The specifications of AMD’s upcoming RDNA 3 GPUs have surfaced, courtesy of Angstronomics. The details of the three Navi 3X (31, 32, 33) dies have been shared by the outlet rather comprehensively. Starting with the Navi 31 die powering the Radeon RX 7900 XT, the flagship will feature one Graphics Compute Die (GCD) and six Memory Complex Dies (MCD) with 3D stacked Infinity Cache (1-hi).
The GCD will pack 48 Work Group Processors (WGP) for a total of 12,288 shaders spread across 12 Shader Arrays and 6 Shader Engines. Each of the MCDs will feature 16MB of L3 “Infinity” cache and a 64-bit memory controller for a total of 96MB and a 384-bit bus. The LLC is doubled by 3D stacking the cache dies upon the MCDs for an overall SRAM of 192MB. A cut-down variant of the die will feature 42 WGPs (10,752 cores) and five MCDs with 80MB of cache and a bus width of 320-bit. This may turn out to be the RX 7800 XT or the 7850 XT.

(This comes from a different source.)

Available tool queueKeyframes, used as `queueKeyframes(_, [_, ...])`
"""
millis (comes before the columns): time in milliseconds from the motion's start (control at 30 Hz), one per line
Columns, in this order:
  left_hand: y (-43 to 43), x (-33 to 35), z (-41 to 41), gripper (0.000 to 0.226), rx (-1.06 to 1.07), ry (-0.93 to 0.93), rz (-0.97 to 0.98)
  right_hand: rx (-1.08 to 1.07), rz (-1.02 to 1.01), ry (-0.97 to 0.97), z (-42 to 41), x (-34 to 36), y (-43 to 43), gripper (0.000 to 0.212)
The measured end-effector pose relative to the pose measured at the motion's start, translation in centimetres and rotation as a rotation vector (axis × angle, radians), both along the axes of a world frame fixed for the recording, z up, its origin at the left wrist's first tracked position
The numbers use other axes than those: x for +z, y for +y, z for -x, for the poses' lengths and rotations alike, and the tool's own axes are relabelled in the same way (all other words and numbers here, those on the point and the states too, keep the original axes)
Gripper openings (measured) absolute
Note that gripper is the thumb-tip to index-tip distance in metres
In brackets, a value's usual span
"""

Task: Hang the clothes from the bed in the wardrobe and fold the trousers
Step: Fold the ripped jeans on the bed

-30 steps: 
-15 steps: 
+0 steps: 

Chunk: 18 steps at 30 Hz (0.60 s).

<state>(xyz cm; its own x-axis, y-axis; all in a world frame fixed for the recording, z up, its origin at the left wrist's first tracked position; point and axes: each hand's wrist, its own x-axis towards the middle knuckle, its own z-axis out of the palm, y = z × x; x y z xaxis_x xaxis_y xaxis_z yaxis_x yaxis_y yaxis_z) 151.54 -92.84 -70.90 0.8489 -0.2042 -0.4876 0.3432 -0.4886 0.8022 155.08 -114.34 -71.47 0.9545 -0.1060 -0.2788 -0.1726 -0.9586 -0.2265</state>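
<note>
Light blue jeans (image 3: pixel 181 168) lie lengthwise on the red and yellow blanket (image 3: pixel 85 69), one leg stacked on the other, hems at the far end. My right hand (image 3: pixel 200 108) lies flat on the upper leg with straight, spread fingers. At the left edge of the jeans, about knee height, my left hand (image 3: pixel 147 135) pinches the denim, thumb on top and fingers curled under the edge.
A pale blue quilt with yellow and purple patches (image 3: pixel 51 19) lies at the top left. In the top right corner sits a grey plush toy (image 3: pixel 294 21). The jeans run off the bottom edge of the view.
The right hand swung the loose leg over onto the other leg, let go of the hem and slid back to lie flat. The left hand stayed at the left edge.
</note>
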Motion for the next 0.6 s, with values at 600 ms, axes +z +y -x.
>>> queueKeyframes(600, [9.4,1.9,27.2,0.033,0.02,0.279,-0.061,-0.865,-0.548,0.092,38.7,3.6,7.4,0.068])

Moving to Navi 32 or the RX 7800 XT, we’re looking at 30 WGPs for 7,680 cores alongside a 256-bit bus and 64MB of LLC. The GPU core will be paired with 4 MCDs instead of 6 without any 3D stacked cache dies. Finally, we have Navi 33 set to power the RX 7700 XT. This will be a monolithic GPU with 16 WGPs or 4,096 cores and 32MB of Infinity Cache cache paired with a 128-bit bus.
RDNA 3 will once again overhaul the Compute Unit, stuffing as many as 128 shaders across four SIMD32 units. The Work Group Processor, in turn, packs a total of 256 stream processors across eight SIMDs. As we know, AMD switched to a shorter 32-thread dispatch with RDNA, down from 64 on GCN. Known as wave32, it schedules 32 work items per SIMD for a total of 32 x2 per CU and 32 x4 per WGP.

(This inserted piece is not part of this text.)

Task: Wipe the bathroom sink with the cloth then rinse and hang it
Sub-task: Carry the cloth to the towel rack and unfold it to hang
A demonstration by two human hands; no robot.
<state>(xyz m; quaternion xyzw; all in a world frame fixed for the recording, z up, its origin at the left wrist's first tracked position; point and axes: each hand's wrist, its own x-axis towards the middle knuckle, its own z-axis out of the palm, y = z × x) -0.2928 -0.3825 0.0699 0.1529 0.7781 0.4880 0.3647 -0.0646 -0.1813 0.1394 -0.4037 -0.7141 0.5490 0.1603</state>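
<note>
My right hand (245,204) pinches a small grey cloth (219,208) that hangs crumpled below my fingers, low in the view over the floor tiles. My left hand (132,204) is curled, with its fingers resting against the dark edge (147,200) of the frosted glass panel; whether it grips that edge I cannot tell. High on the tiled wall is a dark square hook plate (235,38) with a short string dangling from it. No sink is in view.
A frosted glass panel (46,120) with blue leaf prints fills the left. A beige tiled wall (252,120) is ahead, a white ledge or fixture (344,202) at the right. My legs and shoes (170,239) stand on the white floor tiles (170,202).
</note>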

The whole point of this shakeup was the improve utilization and maximize the number of data sets being scheduled. With GCN, each Compute Unit would work on four 64-item waves, not one 64-item wave. Like Bulldozer, the aim was to maximize parallelization. At the same time, GCN wasn’t an out-of-order architecture. The instructions within a wavefront were still executed as per their order. The only advantage was that the CU or SIMDs could switch to any of the four available waves.

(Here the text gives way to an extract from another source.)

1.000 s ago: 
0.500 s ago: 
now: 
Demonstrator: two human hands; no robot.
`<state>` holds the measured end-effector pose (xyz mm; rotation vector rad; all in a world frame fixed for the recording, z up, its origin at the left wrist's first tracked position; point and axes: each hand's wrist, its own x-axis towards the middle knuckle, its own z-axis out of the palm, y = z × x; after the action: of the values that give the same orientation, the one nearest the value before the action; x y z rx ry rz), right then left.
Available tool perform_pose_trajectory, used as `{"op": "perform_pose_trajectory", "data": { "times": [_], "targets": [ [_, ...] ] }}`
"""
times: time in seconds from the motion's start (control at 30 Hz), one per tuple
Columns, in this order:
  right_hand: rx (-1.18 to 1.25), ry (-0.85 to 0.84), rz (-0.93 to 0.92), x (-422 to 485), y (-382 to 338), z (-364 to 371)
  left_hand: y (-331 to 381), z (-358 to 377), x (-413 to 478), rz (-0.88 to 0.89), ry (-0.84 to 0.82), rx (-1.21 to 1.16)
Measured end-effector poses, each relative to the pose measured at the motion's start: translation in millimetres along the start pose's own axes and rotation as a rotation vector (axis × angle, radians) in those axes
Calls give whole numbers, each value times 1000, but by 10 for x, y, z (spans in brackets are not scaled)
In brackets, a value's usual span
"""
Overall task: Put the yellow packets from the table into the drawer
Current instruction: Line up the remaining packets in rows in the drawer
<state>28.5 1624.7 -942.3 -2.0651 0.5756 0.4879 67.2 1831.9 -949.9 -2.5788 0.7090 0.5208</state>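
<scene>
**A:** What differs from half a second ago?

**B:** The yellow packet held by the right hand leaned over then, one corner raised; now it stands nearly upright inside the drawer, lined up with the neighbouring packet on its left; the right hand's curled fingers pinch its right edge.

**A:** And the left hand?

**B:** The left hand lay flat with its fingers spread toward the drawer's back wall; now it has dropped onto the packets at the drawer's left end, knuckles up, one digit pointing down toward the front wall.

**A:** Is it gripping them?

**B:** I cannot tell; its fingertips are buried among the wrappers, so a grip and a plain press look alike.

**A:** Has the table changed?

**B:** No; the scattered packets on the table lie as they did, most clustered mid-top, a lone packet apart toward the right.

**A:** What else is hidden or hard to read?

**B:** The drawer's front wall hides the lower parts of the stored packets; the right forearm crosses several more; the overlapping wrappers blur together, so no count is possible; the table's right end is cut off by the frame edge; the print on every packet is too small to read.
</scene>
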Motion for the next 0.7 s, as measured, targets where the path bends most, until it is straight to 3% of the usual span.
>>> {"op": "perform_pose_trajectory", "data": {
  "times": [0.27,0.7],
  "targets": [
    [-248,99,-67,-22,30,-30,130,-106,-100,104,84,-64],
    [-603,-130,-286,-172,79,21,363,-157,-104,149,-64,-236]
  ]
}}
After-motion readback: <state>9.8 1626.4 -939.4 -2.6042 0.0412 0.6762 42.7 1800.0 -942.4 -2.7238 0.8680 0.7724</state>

The reason why this wasn’t very effective is that most games use shorter work queues due to which only one or two out of the four wavefronts were saturated per execution cycle. As a result, AMD’s GCN scheduler had to wait for four cycles for the next wave despite having room for additional wavefronts. RDNA fixes this by reducing the wave size and increasing the wave count. RDNA 3 doubles down on this by literally doubling the number of concurrent 32-item waves per CU and WGP.